- Directions: The listing is to be printed word for word, pictures omitted.
•••
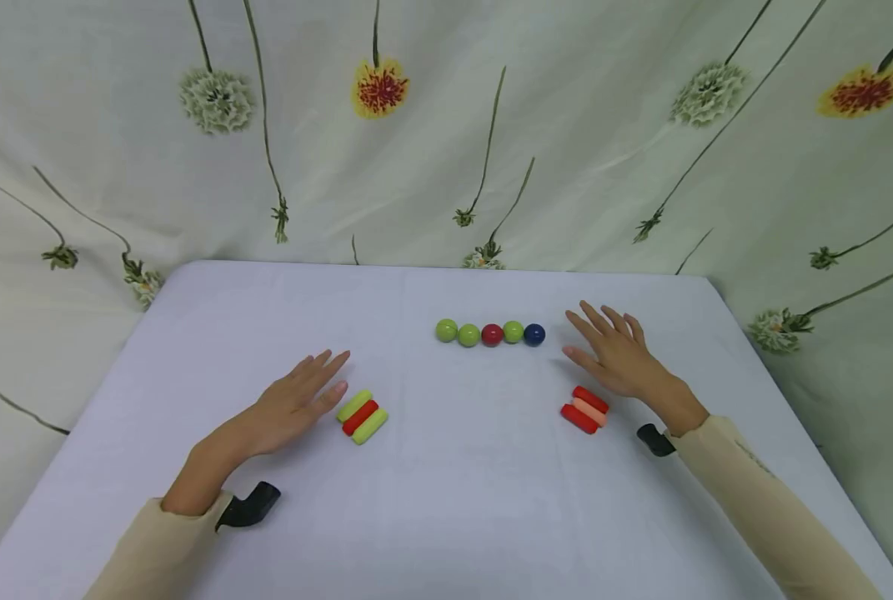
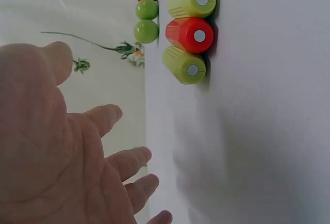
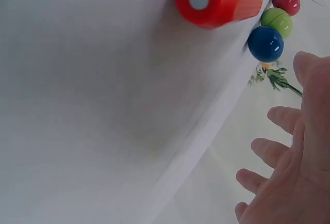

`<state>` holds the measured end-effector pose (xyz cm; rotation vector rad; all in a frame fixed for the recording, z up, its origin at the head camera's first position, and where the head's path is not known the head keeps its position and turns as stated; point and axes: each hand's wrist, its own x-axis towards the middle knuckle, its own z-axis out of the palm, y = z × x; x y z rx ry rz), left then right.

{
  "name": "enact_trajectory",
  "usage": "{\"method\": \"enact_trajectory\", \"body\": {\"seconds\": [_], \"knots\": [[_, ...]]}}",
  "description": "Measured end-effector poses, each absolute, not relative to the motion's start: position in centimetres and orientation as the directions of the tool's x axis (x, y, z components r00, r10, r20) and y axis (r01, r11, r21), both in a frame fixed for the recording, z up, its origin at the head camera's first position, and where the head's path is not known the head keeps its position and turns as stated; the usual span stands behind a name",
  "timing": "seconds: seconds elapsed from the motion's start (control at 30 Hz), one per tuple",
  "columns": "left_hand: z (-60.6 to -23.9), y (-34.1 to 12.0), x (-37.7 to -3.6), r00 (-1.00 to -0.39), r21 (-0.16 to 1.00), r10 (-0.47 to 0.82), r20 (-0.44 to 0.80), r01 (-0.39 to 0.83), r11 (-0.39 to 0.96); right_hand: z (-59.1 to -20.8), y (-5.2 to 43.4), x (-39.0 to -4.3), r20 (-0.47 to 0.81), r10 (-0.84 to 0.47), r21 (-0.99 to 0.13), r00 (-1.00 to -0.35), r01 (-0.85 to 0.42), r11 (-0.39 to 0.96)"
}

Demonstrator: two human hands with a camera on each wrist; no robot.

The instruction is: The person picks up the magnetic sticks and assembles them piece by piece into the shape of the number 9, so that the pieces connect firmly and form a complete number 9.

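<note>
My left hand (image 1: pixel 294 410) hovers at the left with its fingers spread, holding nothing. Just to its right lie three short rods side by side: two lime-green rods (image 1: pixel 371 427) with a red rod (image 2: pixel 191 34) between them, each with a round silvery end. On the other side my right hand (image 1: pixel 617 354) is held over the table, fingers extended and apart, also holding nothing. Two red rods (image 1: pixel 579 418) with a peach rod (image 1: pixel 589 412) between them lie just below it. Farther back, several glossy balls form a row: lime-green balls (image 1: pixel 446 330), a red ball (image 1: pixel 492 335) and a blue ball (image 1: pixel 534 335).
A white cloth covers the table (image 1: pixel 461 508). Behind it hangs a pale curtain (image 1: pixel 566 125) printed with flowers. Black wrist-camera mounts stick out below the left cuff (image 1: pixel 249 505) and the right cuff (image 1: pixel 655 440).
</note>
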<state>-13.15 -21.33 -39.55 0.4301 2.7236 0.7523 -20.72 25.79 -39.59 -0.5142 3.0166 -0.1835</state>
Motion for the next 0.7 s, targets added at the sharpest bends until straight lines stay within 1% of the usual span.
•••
- Response to the exercise:
`<state>` holds the measured end-effector pose (xyz cm; rotation vector rad; all in a frame fixed for the recording, z up, its origin at the head camera's first position, and where the head's path is not known the head keeps its position and turns as stated; point and axes: each hand's wrist, its own x-axis towards the middle knuckle, its own z-axis out of the palm, y = z × x; x y z rx ry rz), left then right.

{
  "name": "enact_trajectory",
  "usage": "{\"method\": \"enact_trajectory\", \"body\": {\"seconds\": [_], \"knots\": [[_, ...]]}}",
  "description": "Measured end-effector poses, each absolute, not relative to the motion's start: position in centimetres and orientation as the directions of the tool's x axis (x, y, z components r00, r10, r20) and y axis (r01, r11, r21), both in a frame fixed for the recording, z up, its origin at the head camera's first position, and where the head's path is not known the head keeps its position and turns as stated; the usual span stands behind a name",
  "timing": "seconds: seconds elapsed from the motion's start (control at 30 Hz), one per tuple",
  "columns": "left_hand: z (-60.6 to -23.9), y (-34.1 to 12.0), x (-37.7 to -3.6), r00 (-1.00 to -0.39), r21 (-0.16 to 1.00), r10 (-0.47 to 0.82), r20 (-0.44 to 0.80), r01 (-0.39 to 0.83), r11 (-0.39 to 0.96); right_hand: z (-59.1 to -20.8), y (-5.2 to 43.4), x (-39.0 to -4.3), r20 (-0.47 to 0.81), r10 (-0.84 to 0.47), r21 (-0.99 to 0.13), r00 (-1.00 to -0.35), r01 (-0.85 to 0.42), r11 (-0.39 to 0.96)"
}

Demonstrator: two human hands with a camera on each wrist; no robot.

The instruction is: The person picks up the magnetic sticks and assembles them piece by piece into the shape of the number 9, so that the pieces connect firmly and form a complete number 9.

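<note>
My left hand (image 1: pixel 294 410) hovers at the left with its fingers spread, holding nothing. Just to its right lie three short rods side by side: two lime-green rods (image 1: pixel 371 427) with a red rod (image 2: pixel 191 34) between them, each with a round silvery end. On the other side my right hand (image 1: pixel 617 354) is held over the table, fingers extended and apart, also holding nothing. Two red rods (image 1: pixel 579 418) with a peach rod (image 1: pixel 589 412) between them lie just below it. Farther back, several glossy balls form a row: lime-green balls (image 1: pixel 446 330), a red ball (image 1: pixel 492 335) and a blue ball (image 1: pixel 534 335).
A white cloth covers the table (image 1: pixel 461 508). Behind it hangs a pale curtain (image 1: pixel 566 125) printed with flowers. Black wrist-camera mounts stick out below the left cuff (image 1: pixel 249 505) and the right cuff (image 1: pixel 655 440).
</note>
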<state>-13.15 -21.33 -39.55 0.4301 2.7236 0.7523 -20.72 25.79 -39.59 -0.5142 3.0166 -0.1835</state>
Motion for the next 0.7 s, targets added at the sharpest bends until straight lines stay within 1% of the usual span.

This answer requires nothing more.